Comment partager avec le spectateur un questionnement sur la liberté, lui proposer une réflexion qui soit à la hauteur du sujet sans pour autant provoquer chez lui l’endormissement qui menace chacun d’entre nous à la lecture d’un livre de science politique après une journée bien remplie ? Notre humour d’artiste est un bon moyen d’éviter cet endormissement. Mais si le rire aide à rendre le propos plus digeste, il arrive bien souvent qu’il le dilue, l’édulcore.
Notre intention veut trouver sa place entre le pensum convenu pour public conquis par avance et la farce facile. Choisir la figure de Figaro pour parler de la liberté , c’est une façon de mettre le rire de notre côté et même de pouvoir en abuser sans crainte. Le rire que provoque le personnage de Figaro est un bidon d’acide politique concentré, c’est le catalyseur d’un questionnement violent et inconscient sur la liberté . Cela tient à la position sociale du personnage.
Figaro est contraint. Son espace de liberté est mince. Il devient alors acteur, imitateur, il nous fait rire pour essayer de gagner quelques centimètres d’une liberté de mouvement ou d’expression qui lui a été refusée. Y parvient-il ? Pour ce qui est du Figaro du XVIIIe siècle prérévolutionnaire de Beaumarchais, il semble que ce soit le cas ; dans les années 30, quand Horvath se saisit du personnage de Figaro en pleine montée du nazisme, un rire nouveau, plus sombre, vient nous mettre en garde contre le rire bourgeois du siècle des Lumières, devenu dangereusement insuffisant.
Et aujourd’hui qu’en est-il ? Le rire peut-il encore combattre quelque chose ? Il nous semble que oui. Mais c’est comme l’amour chez Rimbauld, le rire est à réinventer. À chaque époque, son rire de résistance. Pour écrire notre Figaro d’aujourd’hui, nous avons fait dialoguer le passé et le présent dans un seul en scène pour chercher un rire qui tente d’embrasser le plus de questions possibles d’aujourd’hui.

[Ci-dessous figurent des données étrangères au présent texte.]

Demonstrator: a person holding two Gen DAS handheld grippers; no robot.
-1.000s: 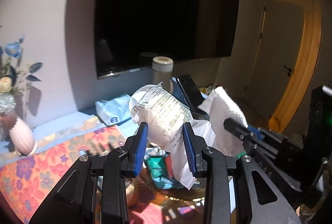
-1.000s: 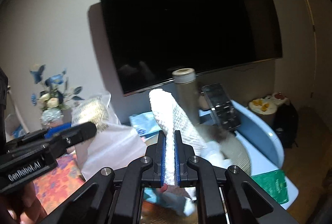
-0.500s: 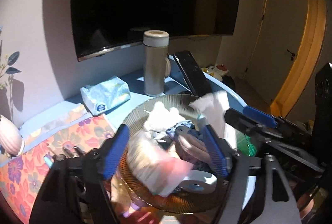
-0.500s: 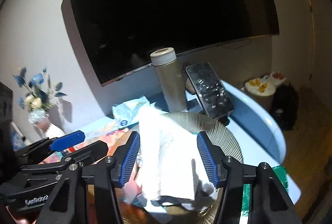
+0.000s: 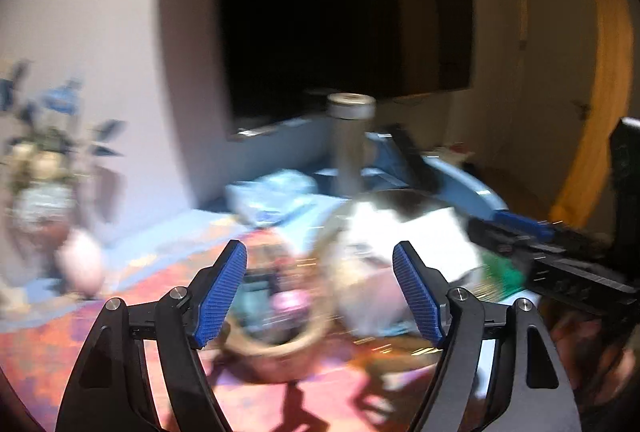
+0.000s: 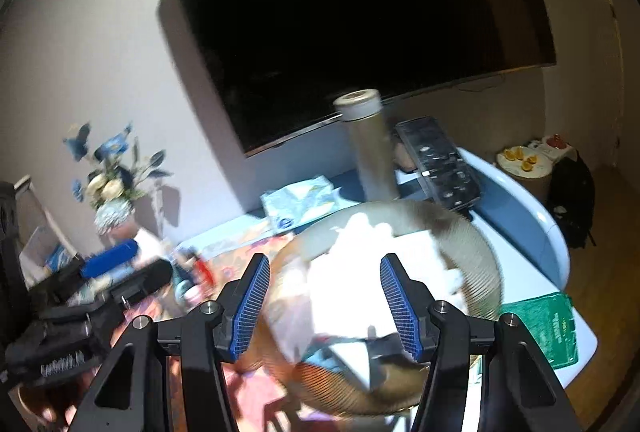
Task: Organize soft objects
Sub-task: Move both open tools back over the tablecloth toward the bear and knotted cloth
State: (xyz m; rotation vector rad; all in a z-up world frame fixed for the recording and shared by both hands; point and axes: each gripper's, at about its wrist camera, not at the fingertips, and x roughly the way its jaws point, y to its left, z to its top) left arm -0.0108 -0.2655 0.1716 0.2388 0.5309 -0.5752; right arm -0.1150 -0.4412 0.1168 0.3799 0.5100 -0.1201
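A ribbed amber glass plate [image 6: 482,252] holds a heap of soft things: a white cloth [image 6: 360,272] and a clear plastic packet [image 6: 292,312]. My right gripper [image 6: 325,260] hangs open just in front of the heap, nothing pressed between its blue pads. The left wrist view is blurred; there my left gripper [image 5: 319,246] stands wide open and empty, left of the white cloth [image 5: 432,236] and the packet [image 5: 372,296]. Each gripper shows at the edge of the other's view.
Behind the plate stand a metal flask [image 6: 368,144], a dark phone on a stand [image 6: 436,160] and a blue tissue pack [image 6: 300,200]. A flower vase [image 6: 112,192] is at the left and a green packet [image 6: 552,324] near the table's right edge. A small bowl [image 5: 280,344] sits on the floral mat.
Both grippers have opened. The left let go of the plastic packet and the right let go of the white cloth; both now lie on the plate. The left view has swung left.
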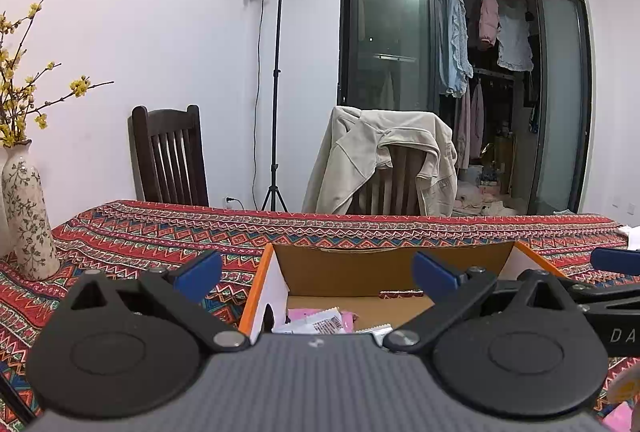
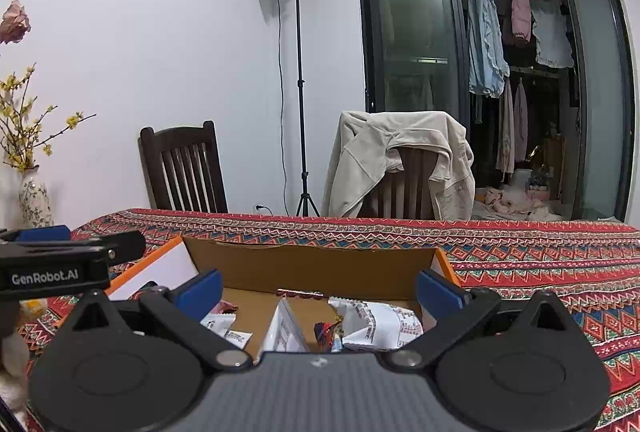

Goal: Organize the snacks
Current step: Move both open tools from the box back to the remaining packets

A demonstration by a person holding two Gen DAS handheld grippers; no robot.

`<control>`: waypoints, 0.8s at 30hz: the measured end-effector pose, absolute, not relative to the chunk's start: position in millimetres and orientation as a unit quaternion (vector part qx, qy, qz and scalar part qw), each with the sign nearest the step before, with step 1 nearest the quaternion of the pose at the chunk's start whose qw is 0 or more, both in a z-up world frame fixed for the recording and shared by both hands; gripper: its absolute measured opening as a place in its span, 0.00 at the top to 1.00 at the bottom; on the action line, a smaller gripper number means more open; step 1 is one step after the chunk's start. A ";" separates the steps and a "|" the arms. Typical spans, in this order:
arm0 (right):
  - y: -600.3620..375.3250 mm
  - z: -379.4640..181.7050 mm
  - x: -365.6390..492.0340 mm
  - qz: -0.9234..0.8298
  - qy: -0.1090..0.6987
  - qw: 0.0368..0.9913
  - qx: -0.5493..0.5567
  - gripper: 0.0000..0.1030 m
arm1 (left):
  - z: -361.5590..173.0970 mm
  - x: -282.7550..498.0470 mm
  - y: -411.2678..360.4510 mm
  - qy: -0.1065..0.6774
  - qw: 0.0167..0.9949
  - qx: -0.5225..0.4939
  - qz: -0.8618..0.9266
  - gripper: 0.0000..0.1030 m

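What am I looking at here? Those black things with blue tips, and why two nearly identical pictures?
Each picture comes from a camera mounted on a hand-held tool that a person carries, one per hand. The black arms with blue pads are its jaws. One view looks along the left gripper, the other along the right gripper. Both stand open and hold nothing. Below them an open cardboard box sits on a table with a red patterned tablecloth; snack packets lie inside. A flowered vase stands at the left.
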State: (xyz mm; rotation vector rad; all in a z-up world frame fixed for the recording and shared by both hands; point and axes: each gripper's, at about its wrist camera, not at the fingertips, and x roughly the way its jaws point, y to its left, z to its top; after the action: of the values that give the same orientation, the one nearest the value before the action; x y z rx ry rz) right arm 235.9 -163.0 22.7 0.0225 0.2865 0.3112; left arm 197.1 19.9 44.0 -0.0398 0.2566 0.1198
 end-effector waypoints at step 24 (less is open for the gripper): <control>-194.6 39.3 150.5 0.146 0.152 0.977 -0.023 0.00 | 66.9 130.9 20.0 0.154 0.986 -0.042 0.041 0.00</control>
State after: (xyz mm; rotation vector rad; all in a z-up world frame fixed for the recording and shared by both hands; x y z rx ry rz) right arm 150.5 -194.6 39.3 -0.0471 0.3070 0.2934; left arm 130.9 20.0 66.9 -0.0835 0.3099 0.0825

Notre Figaro à nous s’appelle Allan. Il y a 10 ans, il a quitté son salon de coiffure pour devenir acteur et jouer le rôle de Figaro dans un spectacle pro. Aujourd’hui, il est comédien et raconte. Il devient alors sous nos yeux le metteur en scène et les acteurs de l’époque pour nous dire la cruelle drôlerie d’une création théâtrale chaotique. Il nous fait rire en faisant de nous les témoins à la fois amusés et soucieux de sa quête de liberté bâillonnée.
Pour écrire notre Figaro, nous avons voulu nous imprégner de ce que cette figure incontournable a charrié au fil des siècles. Nous nous sommes nourris d’une littérature dense et incontournable, l’œuvre de Horvath, la trilogie de Beaumarchais, les écrits politiques de Camus, et tant d’autres. De là est né le personnage d’Allan, un acteur d’aujourd’hui qui cherche, tâtonne, hurle et rit. Nous avons aussi voulu traverser la réalité du métier d’artiste avec décalage et légèreté, sans nous prendre au sérieux, pour en faire une métaphore incisive et drôle de l’existence. Dans Le Barbier de Séville , Beaumarchais fait dire à Figaro : « Je me presse de rire de tout, de peur d’être obligé d’en pleurer ».
La singularité de Figaro n’est pas enfermée dans sa solitude. Elle vient au contraire du fait qu’en lui, nous sommes très nombreux. Nos vies manquent parfois cruellement d’humour, Figaro nous invite à porter avec lui son cri de résistance.